Java from the ground up

Java is just a regular imperative programming language like any other. However it is wrapped in an intensely thick layer of tooling and convention that can seem very opaque to programmers from other languages. Almost every tutorial out there for Java starts by installing an IDE (which effectively doubles as a compiler) and a package manager. I would say a large amount of time is spent learning the IDE and package manager, as opposed to the language itself. These tutorials have the advantage that any Java programming you do in a work environment requires learning these two things. However I have a personal belief that good software is as simple as it can be (and no simpler). By treating every Java project (large or small) as a gigantic enterprise application, we loose the ability to pick and choose complexity as we need it. We end up creating an opaque layer of abstraction that has a large up-front cognitive cost associated. If there were a movement like "small Java" there would be no reason to not consider Java as an agile development language. Comitting to Java as a language does not automatically mean your development efforts must slow down to "enterprise" speeds.

Should you use an IDE and package manager? Yes, most likely. But you do not have to - Java has a very good command line compiler, and managing dependencies yourself gives you a lot of understanding and power. Furthermore, by understanding what is in the core domain of Java as a language you will be able to identify what is outside the core. The Java ecosystem is packed with names that can be confusing to classify in your brain - Maven, Spring Boot, JavaBeans - what are these things, what problems do they solve, how do they overlap with Java as a programming language?

This document is the result of my personal experiments in exploring Java using only the built-in programs: javac the compiler, jar the bundler and java the run-time. For the purposes of this document there is an important convention that I am going to follow:

  • All .java source files contain one and only one class definition.
  • The class name in the source file matches exactly the name of the .java source file.
  • The .java source file is located in a directory hierachy matching the package namespace.

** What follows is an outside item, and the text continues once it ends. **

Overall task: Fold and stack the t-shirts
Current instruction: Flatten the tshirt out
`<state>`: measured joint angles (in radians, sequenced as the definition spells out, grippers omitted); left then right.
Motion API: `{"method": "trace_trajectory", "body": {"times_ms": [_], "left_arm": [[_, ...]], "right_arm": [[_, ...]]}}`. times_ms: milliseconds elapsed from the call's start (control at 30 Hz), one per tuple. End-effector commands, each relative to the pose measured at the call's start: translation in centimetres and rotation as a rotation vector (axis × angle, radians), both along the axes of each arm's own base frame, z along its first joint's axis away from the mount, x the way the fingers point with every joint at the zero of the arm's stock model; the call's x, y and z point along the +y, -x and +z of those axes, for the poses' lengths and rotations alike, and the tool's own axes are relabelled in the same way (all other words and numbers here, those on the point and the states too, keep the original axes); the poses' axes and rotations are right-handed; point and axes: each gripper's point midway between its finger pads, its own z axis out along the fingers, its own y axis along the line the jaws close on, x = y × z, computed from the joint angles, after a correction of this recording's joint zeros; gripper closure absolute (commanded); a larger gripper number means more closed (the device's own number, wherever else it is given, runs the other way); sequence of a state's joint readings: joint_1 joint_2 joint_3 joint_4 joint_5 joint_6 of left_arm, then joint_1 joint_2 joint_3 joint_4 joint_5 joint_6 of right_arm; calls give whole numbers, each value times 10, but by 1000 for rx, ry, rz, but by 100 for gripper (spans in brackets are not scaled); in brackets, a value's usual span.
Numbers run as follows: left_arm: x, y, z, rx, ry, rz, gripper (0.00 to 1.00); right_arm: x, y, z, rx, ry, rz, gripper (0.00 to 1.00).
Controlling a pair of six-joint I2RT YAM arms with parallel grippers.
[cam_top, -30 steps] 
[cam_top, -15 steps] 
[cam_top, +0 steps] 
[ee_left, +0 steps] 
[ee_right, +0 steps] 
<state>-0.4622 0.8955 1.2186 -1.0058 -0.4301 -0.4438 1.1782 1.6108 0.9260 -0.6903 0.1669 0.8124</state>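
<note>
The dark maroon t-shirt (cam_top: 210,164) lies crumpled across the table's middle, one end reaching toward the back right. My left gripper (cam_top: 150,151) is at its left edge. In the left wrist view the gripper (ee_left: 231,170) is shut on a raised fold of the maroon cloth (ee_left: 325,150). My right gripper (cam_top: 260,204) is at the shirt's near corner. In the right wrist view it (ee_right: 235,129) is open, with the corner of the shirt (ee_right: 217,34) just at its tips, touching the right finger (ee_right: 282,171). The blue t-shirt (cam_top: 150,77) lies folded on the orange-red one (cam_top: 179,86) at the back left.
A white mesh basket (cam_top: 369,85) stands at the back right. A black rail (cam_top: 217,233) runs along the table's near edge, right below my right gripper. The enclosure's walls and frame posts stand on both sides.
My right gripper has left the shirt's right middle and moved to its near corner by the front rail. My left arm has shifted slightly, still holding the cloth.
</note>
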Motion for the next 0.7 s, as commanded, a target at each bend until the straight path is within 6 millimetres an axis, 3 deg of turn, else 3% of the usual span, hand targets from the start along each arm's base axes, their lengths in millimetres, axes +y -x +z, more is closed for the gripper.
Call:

While you can bend or break these conventions it's best not to. These conventions are assumed in the javac compiler and also at runtime by the java command.

At a high level

The java program starts the Java Virtual Machine (JVM) and loads .class bytecode files to execute them. It will search all the "class paths" to find .class files, and/or it will look into .jar bundles to find them. You compile .java files into .class files using the javac program. You create bundles of .class files into a jar using the jar program.

The Java compiler: javac

The Java compiler takes .java source files as input, and produces .class files as output. In the same way that a C compiler takes source code as input and produces machine code as output, the output of javac is binary bytecode for the JVM.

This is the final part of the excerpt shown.